About this task:
With the pictures removed, please write out every line below exactly as given.
# # # # #
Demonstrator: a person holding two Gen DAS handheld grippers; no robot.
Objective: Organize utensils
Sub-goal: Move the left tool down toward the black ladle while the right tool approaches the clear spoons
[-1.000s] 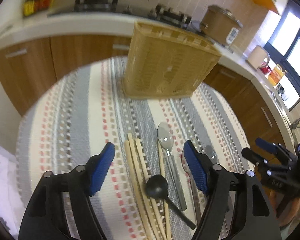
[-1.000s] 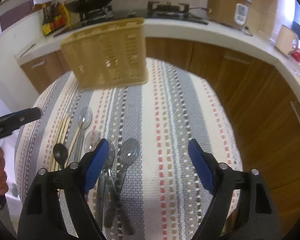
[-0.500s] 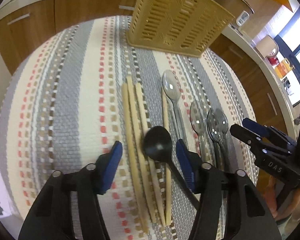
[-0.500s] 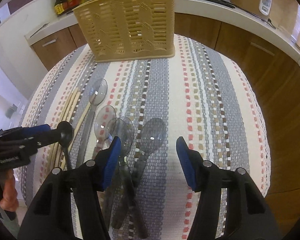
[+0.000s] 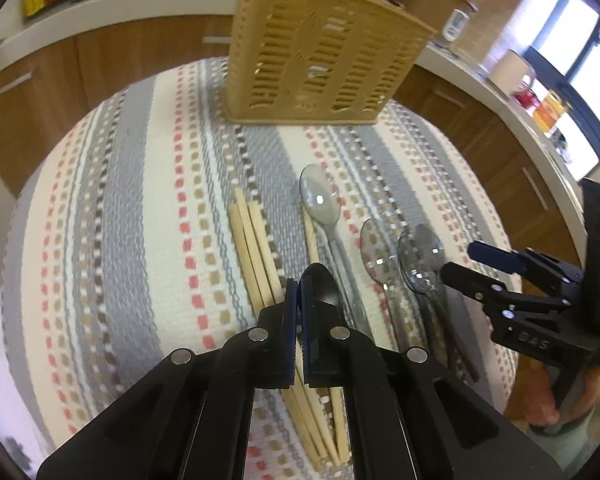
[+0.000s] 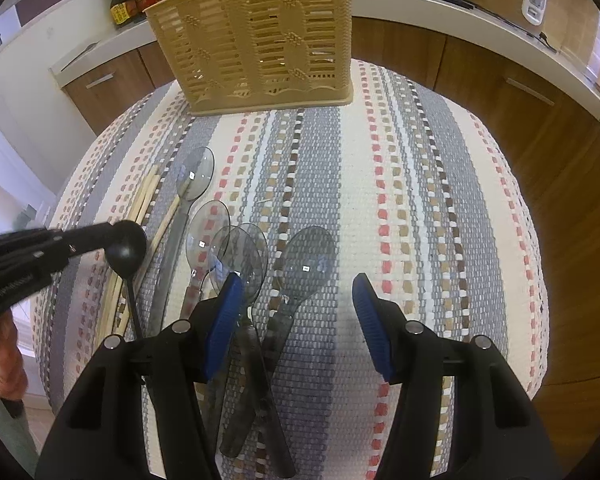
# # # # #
Problem solution:
Demonstrator: a person holding two Gen DAS handheld grippers; no robot.
Objective: Organize utensils
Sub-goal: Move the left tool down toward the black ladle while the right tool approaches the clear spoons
[-1.000s] 
[-1.000s] 
[-0.500s] 
[-0.500s] 
[+0.000s] 
[+0.000s] 

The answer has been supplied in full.